▶ Work order:
Report each line of the entries that contains the word "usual", copied in full.

▶ Records for processing:
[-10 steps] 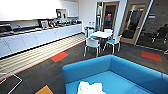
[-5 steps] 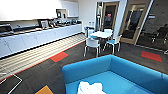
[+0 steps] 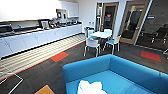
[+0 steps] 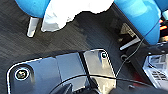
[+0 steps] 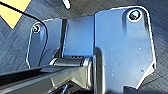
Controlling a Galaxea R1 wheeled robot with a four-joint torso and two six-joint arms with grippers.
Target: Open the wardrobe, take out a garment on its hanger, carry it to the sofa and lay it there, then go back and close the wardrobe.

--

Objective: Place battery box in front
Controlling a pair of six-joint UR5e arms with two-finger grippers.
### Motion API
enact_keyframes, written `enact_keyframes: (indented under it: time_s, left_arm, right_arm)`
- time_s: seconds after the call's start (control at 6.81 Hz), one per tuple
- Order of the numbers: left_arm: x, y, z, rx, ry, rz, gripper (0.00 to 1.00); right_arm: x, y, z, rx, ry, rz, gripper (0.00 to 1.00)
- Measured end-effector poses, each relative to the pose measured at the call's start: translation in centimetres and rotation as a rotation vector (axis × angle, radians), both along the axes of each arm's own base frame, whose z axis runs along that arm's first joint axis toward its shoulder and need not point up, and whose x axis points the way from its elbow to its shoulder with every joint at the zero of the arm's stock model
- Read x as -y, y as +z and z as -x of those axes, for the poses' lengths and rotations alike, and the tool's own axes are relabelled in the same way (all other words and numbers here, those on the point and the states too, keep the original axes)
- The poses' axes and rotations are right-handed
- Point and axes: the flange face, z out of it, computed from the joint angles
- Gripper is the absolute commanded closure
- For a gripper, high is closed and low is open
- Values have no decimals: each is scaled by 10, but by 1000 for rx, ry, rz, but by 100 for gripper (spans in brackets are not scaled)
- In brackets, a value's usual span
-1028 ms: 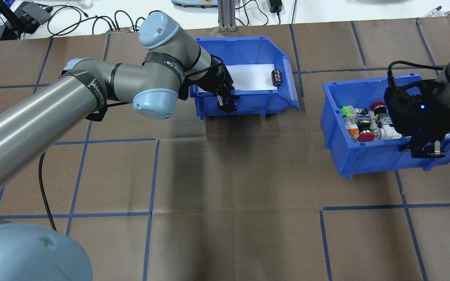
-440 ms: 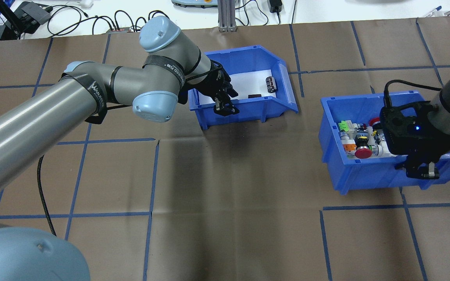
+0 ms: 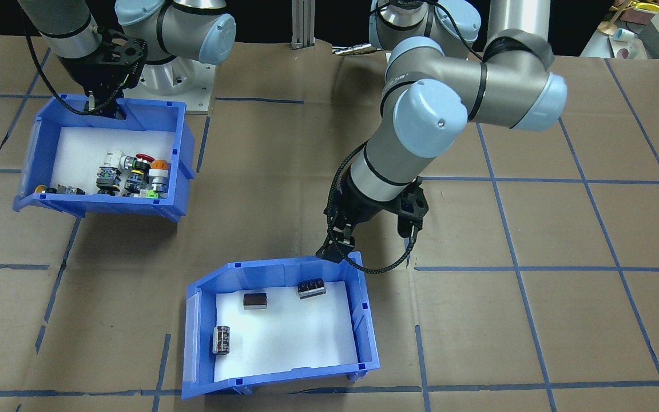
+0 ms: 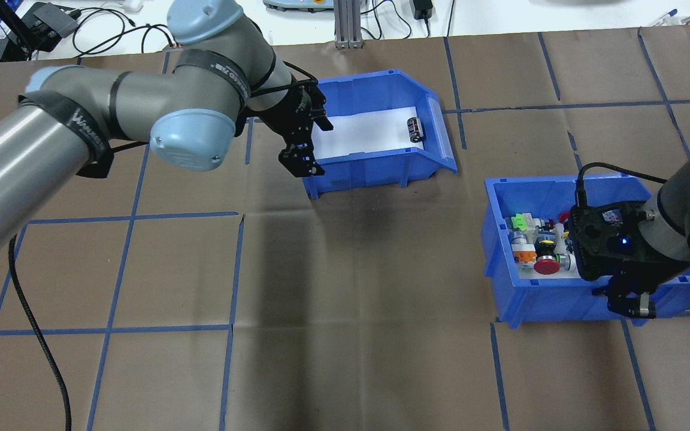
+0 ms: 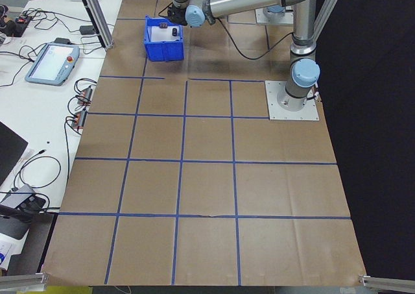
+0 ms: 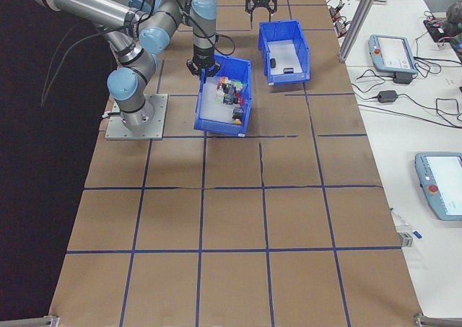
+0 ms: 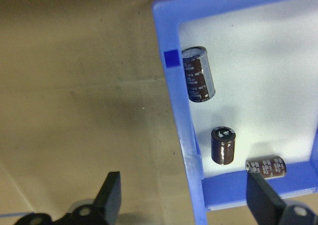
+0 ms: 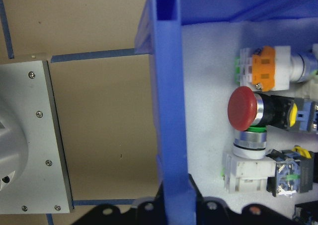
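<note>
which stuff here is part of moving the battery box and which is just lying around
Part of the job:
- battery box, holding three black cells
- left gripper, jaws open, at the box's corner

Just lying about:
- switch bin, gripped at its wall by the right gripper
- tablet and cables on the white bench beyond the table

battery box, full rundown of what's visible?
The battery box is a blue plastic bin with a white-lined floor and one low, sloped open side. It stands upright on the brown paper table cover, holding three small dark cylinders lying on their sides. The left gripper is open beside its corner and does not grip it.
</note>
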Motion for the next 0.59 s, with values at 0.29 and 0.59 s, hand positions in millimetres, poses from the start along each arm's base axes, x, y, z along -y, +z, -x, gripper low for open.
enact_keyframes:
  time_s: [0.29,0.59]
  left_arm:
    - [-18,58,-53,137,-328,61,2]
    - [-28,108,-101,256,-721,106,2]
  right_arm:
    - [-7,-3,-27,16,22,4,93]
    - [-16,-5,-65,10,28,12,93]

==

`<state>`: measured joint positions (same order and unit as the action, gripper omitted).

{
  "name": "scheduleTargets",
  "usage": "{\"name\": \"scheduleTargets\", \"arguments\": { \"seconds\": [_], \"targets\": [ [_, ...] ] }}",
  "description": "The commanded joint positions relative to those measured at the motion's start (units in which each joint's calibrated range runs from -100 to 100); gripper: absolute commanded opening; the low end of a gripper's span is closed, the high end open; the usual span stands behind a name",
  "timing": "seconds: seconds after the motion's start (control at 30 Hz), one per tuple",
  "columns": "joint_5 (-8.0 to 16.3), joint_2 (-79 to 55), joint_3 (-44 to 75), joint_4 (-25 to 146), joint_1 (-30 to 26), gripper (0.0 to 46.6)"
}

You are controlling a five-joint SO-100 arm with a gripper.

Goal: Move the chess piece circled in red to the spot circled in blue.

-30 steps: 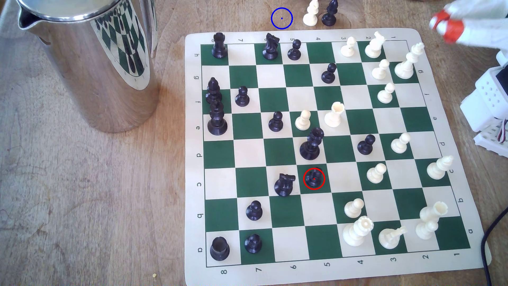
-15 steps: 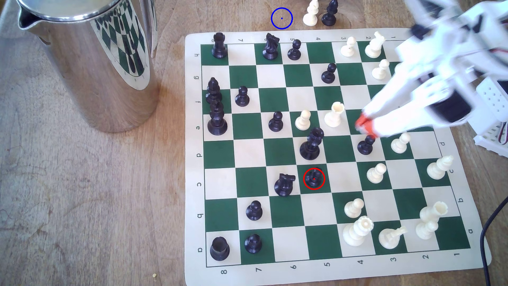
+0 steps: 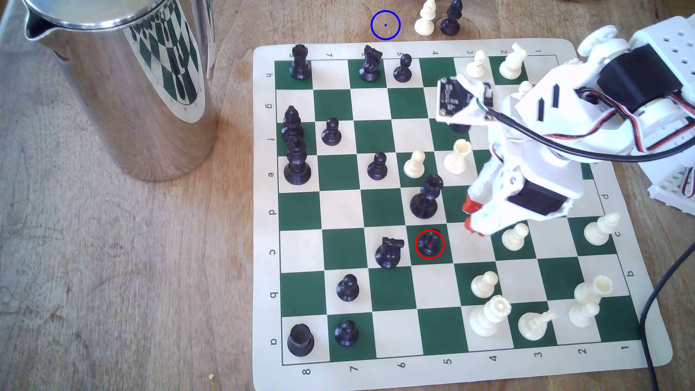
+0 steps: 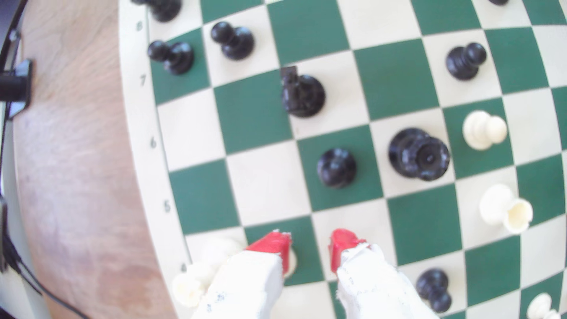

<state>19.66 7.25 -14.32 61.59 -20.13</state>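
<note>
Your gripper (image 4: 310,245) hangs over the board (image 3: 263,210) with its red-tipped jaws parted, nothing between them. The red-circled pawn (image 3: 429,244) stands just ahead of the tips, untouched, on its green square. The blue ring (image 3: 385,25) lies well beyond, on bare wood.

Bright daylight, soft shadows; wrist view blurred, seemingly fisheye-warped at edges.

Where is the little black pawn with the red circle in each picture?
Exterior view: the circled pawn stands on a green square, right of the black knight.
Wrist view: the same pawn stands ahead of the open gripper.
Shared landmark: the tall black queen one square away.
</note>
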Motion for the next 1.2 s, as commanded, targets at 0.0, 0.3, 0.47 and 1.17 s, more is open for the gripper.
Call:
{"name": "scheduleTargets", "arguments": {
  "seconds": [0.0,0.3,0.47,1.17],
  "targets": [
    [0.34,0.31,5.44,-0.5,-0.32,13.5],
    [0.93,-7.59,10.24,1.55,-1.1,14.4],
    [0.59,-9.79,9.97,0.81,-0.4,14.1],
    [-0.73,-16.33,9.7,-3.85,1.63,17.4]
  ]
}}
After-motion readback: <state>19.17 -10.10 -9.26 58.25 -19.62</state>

▶ Output for this task:
- In brackets, a value's usual span
  "description": "The commanded joint positions relative to those measured at the motion's start (units in which each joint's calibrated range runs from -100 to 100); gripper: absolute commanded opening; the low end of a gripper's span is closed, the high end open; the usual span stands behind a name",

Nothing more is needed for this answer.